Dans une France qui gronde mais n’a pas encore rompu, l’entrée en scène du nouveau premier ministre, le cinquième depuis le début du second mandat d’Emmanuel Macron, le troisième depuis la désastreuse dissolution de 2024, est presque passée pour un non-événement. Le communiqué lapidaire de l’Elysée annonçant, mardi 9 septembre, la nomination du ministre de la défense démissionnaire, Sébastien Lecornu, à Matignon, et la brièveté de son discours, mercredi 10 septembre, lors de la passation des pouvoirs, alors que le quartier était sous haute surveillance policière en raison du mouvement Bloquons tout, en disent long sur la rapide perte de prestige des deux maisons.
Les chances de réussite de celui auquel il appartient de recoller les morceaux, trois jours après la chute du gouvernement Bayrou, sont minces. Non seulement le socle commun, cette fragile alliance entre les macronistes et la droite, est en capilotade, mais rien dans le profil du nouveau promu n’est de nature à amadouer les socialistes, devenus incontournables pour faire adopter le budget : venu des rangs de l’UMP, devenu très proche du chef de l’Etat, mal connu des Français, l’élu normand âgé de 39 ans peine à incarner le changement. Attablé plusieurs fois avec Marine Le Pen, il est en outre suspecté, à gauche, de compromission.

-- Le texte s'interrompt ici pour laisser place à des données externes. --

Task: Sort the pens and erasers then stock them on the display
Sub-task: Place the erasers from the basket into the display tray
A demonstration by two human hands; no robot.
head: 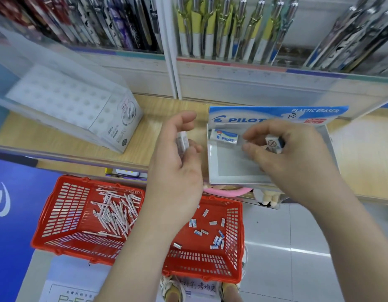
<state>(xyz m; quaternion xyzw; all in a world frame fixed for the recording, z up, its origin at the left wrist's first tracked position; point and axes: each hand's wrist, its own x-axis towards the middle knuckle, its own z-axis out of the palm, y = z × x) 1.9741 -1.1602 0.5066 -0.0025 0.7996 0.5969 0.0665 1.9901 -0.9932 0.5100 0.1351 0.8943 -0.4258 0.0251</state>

Passé le premier moment de colère, le premier secrétaire du Parti socialiste, Olivier Faure, n’a cependant pas fermé la porte à des discussions serrées, contrastant avec Jean-Luc Mélenchon, enfermé dans une stratégie du chaos au moment où le Rassemblement national, favori des sondages, pousse à la dissolution.
Ecoute et modestie
Dans ce moment dangereux, une toute petite possibilité existe de bâtir le compromis qui se dérobe depuis un an. Elle tourne autour du mot « rupture ». Dans sa très courte déclaration, Sébastien Lecornu l’a employé en promettant des « ruptures et pas que sur la forme ». Il s’agissait d’abord de s’affranchir de l’Elysée en soulignant la latitude que lui laisse le chef de l’Etat pour ouvrir de larges discussions, sans calendrier fixe, avec ceux qui choisissent de s’inscrire dans cette logique, forces politiques et partenaires sociaux. Il était tout aussi urgent de rompre avec le style de François Bayrou qui, à force de délivrer une interminable leçon sur la dette, a achevé de creuser son impopularité et de hérisser les groupes avec lesquels il se faisait fort de négocier.

Au point de disgrâce où en est arrivé l’exécutif, l’écoute et la modestie ne sont pas les plus mauvaises postures, mais, à un moment donné, le premier ministre devra dire s’il est aussi prêt à appliquer le terme de « rupture » à l’esquisse budgétaire de son prédécesseur, fortement rejetée dans sa forme actuelle. Alors que la droite, avec laquelle il cherche à resserrer les liens, reste intransigeante sur la question fiscale, les socialistes n’entreront dans un processus de non-censure que s’ils obtiennent de réelles inflexions sur la fiscalité des plus hauts patrimoines.
Les Français quant à eux n’accepteront le plan de consolidation budgétaire que s’ils le perçoivent comme juste, ce qui est l’exact contraire aujourd’hui. La suppression envisagée de deux jours fériés cristallise à juste titre leur colère parce qu’elle revient à demander aux actifs, y compris les plus précaires, de travailler plus pour gagner moins. Pour espérer donner une chance au compromis, la copie est à rebâtir.